- TASK PROMPT -
State the number of lines in the following data that contain the string "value", and nothing else.

- SUPPLIED MATERIAL -
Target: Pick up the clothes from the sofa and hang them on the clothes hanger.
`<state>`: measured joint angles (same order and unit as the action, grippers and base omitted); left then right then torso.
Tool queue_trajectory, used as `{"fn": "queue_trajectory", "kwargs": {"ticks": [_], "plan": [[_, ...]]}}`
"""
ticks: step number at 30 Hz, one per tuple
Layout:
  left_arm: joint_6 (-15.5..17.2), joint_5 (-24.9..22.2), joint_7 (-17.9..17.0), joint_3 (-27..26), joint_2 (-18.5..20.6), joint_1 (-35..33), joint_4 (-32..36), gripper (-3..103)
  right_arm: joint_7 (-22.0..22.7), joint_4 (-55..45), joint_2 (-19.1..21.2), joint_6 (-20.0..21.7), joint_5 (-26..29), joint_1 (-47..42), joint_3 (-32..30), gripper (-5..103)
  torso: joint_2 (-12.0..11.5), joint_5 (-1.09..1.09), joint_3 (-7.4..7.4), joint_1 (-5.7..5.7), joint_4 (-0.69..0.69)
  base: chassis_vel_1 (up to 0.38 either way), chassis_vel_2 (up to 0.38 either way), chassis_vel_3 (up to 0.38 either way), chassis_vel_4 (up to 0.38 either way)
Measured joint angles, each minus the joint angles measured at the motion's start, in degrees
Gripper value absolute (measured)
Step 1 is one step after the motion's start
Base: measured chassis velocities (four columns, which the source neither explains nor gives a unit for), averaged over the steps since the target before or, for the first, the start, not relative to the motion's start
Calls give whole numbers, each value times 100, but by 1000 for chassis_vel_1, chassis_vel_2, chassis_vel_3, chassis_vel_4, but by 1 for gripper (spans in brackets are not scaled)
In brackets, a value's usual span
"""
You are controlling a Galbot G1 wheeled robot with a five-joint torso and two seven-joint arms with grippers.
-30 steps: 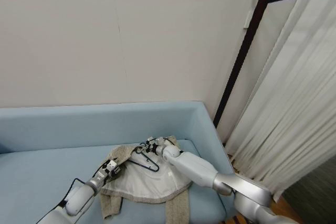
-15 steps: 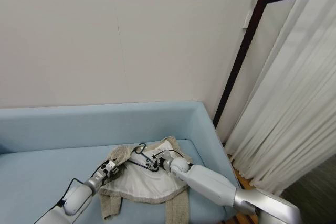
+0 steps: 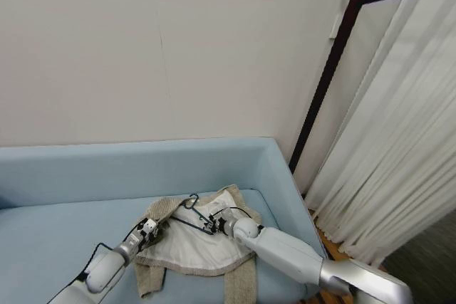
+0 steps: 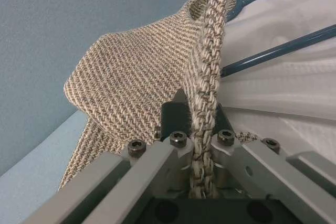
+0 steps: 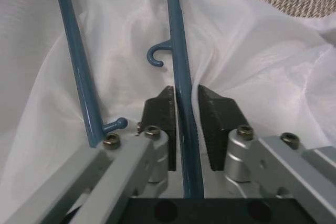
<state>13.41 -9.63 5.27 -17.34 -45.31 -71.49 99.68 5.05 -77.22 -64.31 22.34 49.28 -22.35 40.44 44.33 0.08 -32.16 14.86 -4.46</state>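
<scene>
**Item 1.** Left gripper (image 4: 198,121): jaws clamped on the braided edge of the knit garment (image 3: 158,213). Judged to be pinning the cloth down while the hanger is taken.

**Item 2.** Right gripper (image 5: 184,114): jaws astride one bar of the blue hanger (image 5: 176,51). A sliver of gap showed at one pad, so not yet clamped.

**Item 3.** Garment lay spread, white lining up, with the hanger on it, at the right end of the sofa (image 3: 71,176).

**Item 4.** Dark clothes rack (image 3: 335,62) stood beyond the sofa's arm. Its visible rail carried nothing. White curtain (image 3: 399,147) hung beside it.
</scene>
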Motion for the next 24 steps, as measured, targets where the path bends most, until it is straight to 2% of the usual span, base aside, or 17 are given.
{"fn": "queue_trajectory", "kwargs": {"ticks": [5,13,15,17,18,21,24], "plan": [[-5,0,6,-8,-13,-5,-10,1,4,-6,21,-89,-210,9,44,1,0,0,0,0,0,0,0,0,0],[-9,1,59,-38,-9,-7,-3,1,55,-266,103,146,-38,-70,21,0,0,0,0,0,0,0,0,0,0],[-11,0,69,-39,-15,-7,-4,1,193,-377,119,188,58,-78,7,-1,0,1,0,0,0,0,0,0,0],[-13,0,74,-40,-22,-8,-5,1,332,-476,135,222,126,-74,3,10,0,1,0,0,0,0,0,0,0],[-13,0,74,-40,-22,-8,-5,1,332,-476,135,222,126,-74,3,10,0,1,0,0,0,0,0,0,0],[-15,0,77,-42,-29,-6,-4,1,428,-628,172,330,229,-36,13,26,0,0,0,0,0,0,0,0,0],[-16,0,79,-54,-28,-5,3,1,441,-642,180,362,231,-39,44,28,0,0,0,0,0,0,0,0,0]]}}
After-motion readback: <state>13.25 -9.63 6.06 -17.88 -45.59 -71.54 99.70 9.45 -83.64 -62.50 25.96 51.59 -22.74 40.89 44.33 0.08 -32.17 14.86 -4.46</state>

- SOLUTION TO THIS EXERCISE -
3